• DIRECTIONS FOR THIS TASK: Please transcribe the following records in full, exactly as given.

------------------------------------------------------------

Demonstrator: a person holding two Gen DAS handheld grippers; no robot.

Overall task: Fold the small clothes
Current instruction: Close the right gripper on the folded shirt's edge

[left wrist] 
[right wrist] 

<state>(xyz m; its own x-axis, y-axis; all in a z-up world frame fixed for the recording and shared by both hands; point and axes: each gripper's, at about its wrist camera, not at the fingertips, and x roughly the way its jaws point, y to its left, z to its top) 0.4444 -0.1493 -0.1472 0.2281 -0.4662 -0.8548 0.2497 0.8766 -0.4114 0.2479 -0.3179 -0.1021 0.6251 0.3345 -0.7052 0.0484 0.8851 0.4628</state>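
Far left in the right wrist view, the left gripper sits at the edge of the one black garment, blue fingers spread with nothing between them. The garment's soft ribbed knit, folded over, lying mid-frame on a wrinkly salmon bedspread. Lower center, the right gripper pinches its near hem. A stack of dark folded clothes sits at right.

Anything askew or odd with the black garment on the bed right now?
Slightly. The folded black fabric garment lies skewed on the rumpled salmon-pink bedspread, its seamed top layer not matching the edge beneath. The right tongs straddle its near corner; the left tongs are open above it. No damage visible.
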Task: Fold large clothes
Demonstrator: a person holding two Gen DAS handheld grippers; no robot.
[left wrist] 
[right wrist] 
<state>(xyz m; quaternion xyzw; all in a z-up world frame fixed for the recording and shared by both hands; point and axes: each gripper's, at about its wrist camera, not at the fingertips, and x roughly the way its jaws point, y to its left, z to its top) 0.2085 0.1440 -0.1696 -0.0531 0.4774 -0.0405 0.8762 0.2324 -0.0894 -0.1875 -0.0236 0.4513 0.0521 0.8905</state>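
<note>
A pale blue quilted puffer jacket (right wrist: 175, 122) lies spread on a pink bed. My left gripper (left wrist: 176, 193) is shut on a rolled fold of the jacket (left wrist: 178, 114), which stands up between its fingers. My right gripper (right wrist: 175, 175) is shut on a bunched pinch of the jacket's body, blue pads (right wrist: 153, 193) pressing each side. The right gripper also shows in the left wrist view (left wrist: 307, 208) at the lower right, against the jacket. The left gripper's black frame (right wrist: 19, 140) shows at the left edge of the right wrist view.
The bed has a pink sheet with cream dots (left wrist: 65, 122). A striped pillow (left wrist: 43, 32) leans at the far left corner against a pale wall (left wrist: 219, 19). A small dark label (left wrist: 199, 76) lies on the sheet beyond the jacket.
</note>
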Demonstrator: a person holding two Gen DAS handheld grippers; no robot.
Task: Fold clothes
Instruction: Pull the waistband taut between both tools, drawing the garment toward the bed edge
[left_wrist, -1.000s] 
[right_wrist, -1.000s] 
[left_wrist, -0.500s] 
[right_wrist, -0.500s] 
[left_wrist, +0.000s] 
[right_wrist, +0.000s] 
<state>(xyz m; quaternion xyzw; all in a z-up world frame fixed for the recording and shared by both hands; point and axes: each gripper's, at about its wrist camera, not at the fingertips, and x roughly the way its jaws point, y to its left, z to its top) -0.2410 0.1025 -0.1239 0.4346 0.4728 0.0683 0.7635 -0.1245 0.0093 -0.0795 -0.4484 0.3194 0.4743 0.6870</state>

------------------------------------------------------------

• COMPLETED EXERCISE:
Demonstrator: a person holding two Gen DAS handheld grippers; no robot.

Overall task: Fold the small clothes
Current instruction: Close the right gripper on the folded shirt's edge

[left wrist] 
[right wrist] 

<state>(xyz m; its own x-axis, y-axis; all in a z-up world frame fixed for the recording and shared by both hands; point and axes: each gripper's, at about its wrist camera, not at the fingertips, and x roughly the way its jaws point, y to its left, z to its top) 0.4444 -0.1493 -0.1472 0.2281 -0.4662 -0.8548 0.2497 0.8766 -0.4114 0.2479 -0.3179 -0.1021 0.6251 0.3345 -0.7052 0.0484 0.8851 0.4628</state>
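Far left in the right wrist view, the left gripper sits at the edge of the one black garment, blue fingers spread with nothing between them. The garment's soft ribbed knit, folded over, lying mid-frame on a wrinkly salmon bedspread. Lower center, the right gripper pinches its near hem. A stack of dark folded clothes sits at right.

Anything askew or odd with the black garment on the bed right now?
Slightly. The folded black fabric garment lies skewed on the rumpled salmon-pink bedspread, its seamed top layer not matching the edge beneath. The right tongs straddle its near corner; the left tongs are open above it. No damage visible.
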Task: Fold large clothes
Demonstrator: a person holding two Gen DAS handheld grippers; no robot.
[left wrist] 
[right wrist] 
<state>(xyz m; quaternion xyzw; all in a z-up world frame fixed for the recording and shared by both hands; point and axes: each gripper's, at about its wrist camera, not at the fingertips, and x roughly the way its jaws point, y to its left, z to its top) 0.2085 0.1440 -0.1696 -0.0531 0.4774 -0.0405 0.8762 0.2324 -0.0894 -0.1875 -0.0236 0.4513 0.0521 0.8905</state>
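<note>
A pale blue quilted puffer jacket (right wrist: 175, 122) lies spread on a pink bed. My left gripper (left wrist: 176, 193) is shut on a rolled fold of the jacket (left wrist: 178, 114), which stands up between its fingers. My right gripper (right wrist: 175, 175) is shut on a bunched pinch of the jacket's body, blue pads (right wrist: 153, 193) pressing each side. The right gripper also shows in the left wrist view (left wrist: 307, 208) at the lower right, against the jacket. The left gripper's black frame (right wrist: 19, 140) shows at the left edge of the right wrist view.
The bed has a pink sheet with cream dots (left wrist: 65, 122). A striped pillow (left wrist: 43, 32) leans at the far left corner against a pale wall (left wrist: 219, 19). A small dark label (left wrist: 199, 76) lies on the sheet beyond the jacket.
</note>
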Demonstrator: a person holding two Gen DAS handheld grippers; no robot.
Task: Fold clothes
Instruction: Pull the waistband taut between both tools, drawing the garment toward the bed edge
[left_wrist, -1.000s] 
[right_wrist, -1.000s] 
[left_wrist, -0.500s] 
[right_wrist, -0.500s] 
[left_wrist, +0.000s] 
[right_wrist, +0.000s] 
<state>(xyz m; quaternion xyzw; all in a z-up world frame fixed for the recording and shared by both hands; point and axes: each gripper's, at about its wrist camera, not at the fingertips, and x roughly the way its jaws point, y to its left, z to its top) -0.2410 0.1025 -0.1239 0.4346 0.4728 0.0683 0.7635 -0.1245 0.0093 -0.0795 -0.4484 0.3194 0.4743 0.6870</state>

That concludes the answer to the exercise.